The Role of Post-Operative Radiotherapy for Non-Spine Bone Metastases (NSBMs)

Cancers 2023, 15(13), 3315; https://doi.org/10.3390/cancers15133315
by Sherif Ramadan, Andrew J. Arifin and Timothy K. Nguyen *
Reviewer 1:
Reviewer 2:
Cancers 2023, 15(13), 3315; https://doi.org/10.3390/cancers15133315
Submission received: 9 May 2023 / Revised: 15 June 2023 / Accepted: 21 June 2023 / Published: 23 June 2023
(This article belongs to the Special Issue Surgical Treatment of Bone Metastases)

Round 1

Reviewer 1 Report

# The role of postoperative radiotherapy for non-spinal bone metastases (NSBM): Review and Recommendations

## Summary
This article presents the results of a review of the available evidence on the role of postoperative radiotherapy (RT) following surgery for non-spinal bone metastases (NSBM).
I respectfully suggest that the paper should not be accepted for publication in its current form and recommend extensive major revisions.

## General comments
My impression of this manuscript is moderate. The main problems are:

I recommend that the authors rewrite the manuscript and focus only on the systematic review. The important guidelines on the role of RT in bone metastases were published last year and should also be discussed (https://doi.org/10.1016/j.radonc.2022.06.002 and https://doi.org/10.1016/j.radonc.2022.05.024). The issue of postoperative RT in NSBM was mentioned there and expert consensus recommendations were given based on the best available evidence.
I am not in favour of making recommendations and using very strong words (like "crucial") based only on retrospective studies (weak evidence). Frankly, I don't see a basis in this manuscript to make a recommendation.
In the case of a review, I recommend using the PRISMA guidelines (http://prisma-statement.org/?AspxAutoDetectCookieSupport=1) and showing the results (diagram + checklist).
Be more concise when rewriting, avoid unnecessary parts of the text. For example, you focus on NSBM; however, you wrote "A recent review by Faruqi et al found that postoperative SBRT in the spinal setting...". - I think it's very inconsistent and makes the whole text chaotic.
Figure 2 looks a bit strange, like a diagram from MS Word 2000. I think it's unnecessary.
All the tables are chaotic - please redesign them and make them clearer + improve the presentation considerably.

 

Author Response

Please see the attachment.

Author Response File: Author Response.docx

Reviewer 2 Report

Dear Authors,

The postoperative RT for none-spine bone metastasis is a relevant and challenging topic, as we do not have much data, as we have for spinal metastasis. Your work sheds more light into the field and every attemp to guide the clinicians to do better for such patients should be appreciated. 

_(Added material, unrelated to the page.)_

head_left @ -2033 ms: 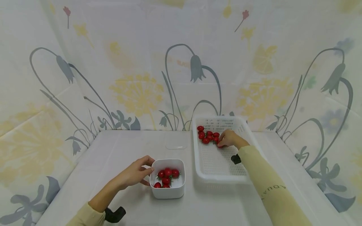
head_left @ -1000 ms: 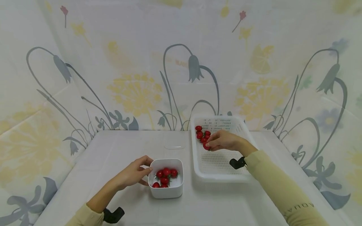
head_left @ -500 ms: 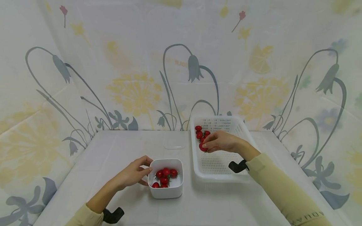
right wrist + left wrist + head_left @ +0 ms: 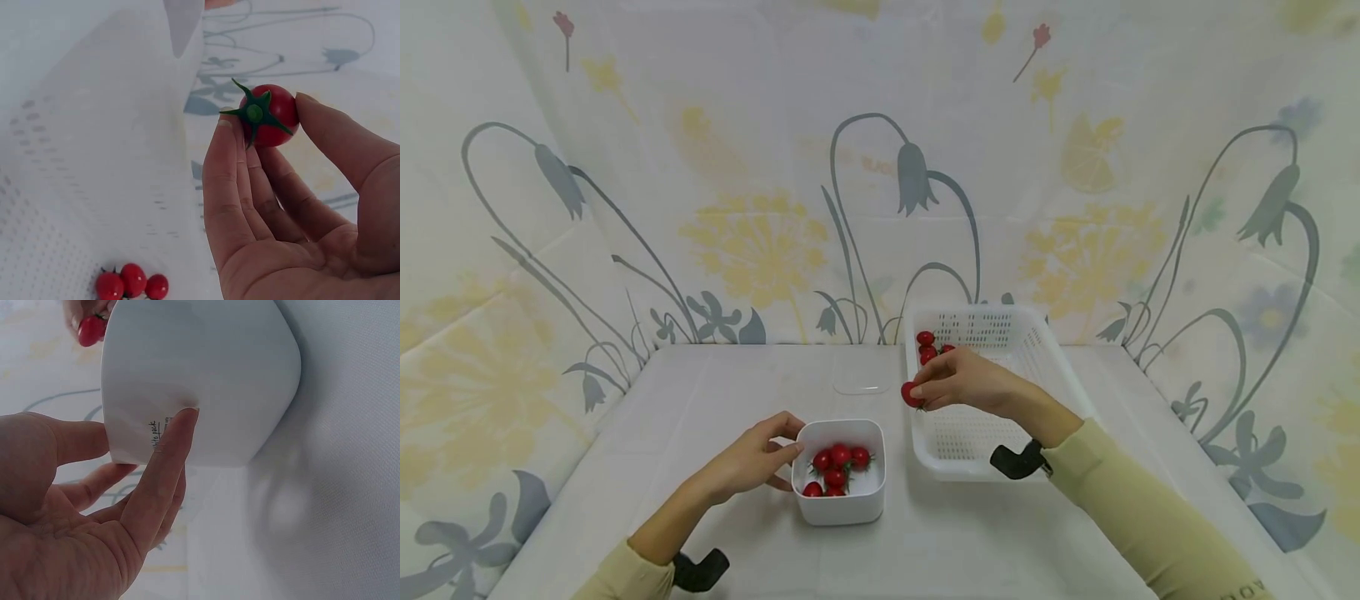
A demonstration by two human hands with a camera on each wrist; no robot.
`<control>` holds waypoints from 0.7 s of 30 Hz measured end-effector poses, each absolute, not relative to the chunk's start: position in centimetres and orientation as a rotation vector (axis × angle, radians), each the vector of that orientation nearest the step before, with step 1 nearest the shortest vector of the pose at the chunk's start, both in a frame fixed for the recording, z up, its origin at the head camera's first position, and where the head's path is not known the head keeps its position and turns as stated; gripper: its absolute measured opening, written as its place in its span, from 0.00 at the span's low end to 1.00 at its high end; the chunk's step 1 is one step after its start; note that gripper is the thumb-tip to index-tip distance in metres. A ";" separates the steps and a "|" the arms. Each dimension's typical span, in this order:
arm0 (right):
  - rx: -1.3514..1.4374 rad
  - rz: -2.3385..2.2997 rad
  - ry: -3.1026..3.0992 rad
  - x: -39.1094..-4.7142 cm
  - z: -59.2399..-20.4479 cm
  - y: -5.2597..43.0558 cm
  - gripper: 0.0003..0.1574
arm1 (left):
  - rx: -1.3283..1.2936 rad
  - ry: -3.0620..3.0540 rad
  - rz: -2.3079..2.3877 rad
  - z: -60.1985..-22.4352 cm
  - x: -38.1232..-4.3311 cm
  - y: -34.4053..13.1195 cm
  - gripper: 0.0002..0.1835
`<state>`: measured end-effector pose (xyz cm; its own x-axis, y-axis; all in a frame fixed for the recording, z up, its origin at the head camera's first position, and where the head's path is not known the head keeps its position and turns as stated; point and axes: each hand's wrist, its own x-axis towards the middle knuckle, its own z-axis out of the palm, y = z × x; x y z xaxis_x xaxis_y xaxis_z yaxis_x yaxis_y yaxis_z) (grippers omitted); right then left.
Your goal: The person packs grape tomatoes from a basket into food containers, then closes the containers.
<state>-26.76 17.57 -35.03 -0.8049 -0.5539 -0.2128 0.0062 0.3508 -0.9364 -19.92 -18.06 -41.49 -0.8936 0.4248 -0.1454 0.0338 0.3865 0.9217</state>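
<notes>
My right hand [image 4: 970, 383] pinches a cherry tomato [image 4: 272, 115] between thumb and fingertips, its green star-shaped calyx showing in the right wrist view. In the head view this tomato overlaps the left rim of a white perforated basket [image 4: 928, 450]. More cherry tomatoes [image 4: 132, 279] lie in the basket, partly hidden behind the hand. To the left stands a small white square box [image 4: 842, 510] with several cherry tomatoes [image 4: 835, 477] inside. My left hand [image 4: 752, 458] touches this box at its left side and rim, the fingers lying against the outer wall in the left wrist view.
A clear rounded outline [image 4: 861, 389] lies flat on the white table [image 4: 737, 383] behind the box. Black wrist mounts [image 4: 702, 571] sit below both hands. A flower-printed sheet [image 4: 760, 167] closes off the back and sides.
My right hand has picked up a cherry tomato from the basket's cluster and carried it left to the basket's rim. The left hand and the box stay put.
</notes>
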 end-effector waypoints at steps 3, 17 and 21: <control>-0.503 -1.480 2.106 -26.2 -35.1 16.8 0.19 | 0.398 2.299 1.507 -41.5 -19.9 -18.1 0.14; -0.595 -1.524 2.159 -24.4 -36.8 13.6 0.15 | 0.387 2.298 1.501 -41.6 -19.9 -18.1 0.14; -0.623 -1.525 2.157 -24.2 -37.3 12.6 0.16 | 0.388 2.296 1.504 -41.6 -20.0 -18.1 0.14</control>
<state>-24.16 12.63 -37.33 -0.8093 -0.5815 -0.0833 -0.1156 0.2966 -0.9480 -19.99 -18.12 -41.62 -0.8947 0.4199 -0.1523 0.0281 0.3932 0.9190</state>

I have some points that I wanted to share with you:

1. Although your focus is on postoperative setting, but it is worth to mention the publication from 2022 regarding SBRT for long bone metastasis (Guckenberger et al., Red Journal 2022).

2. It would be beneficial for the paper to make a more clear statement about including the surgical implants into RT field. It is daily clinical practice and from time to time there is unclearness about the extent of implants to be included in RT fields.

3. It is also worth to mention the work from Redmond et al, regarding postoperative spine SBRT from 2020 (phase II study).

Again thank you for this nice work. 

Author Response

Please see the attachment

Author Response File: Author Response.docx

Round 2

Reviewer 1 Report

Thank you for implementing my comments. The manuscript has improved significantly. In my opinion, now it's suitable for publication.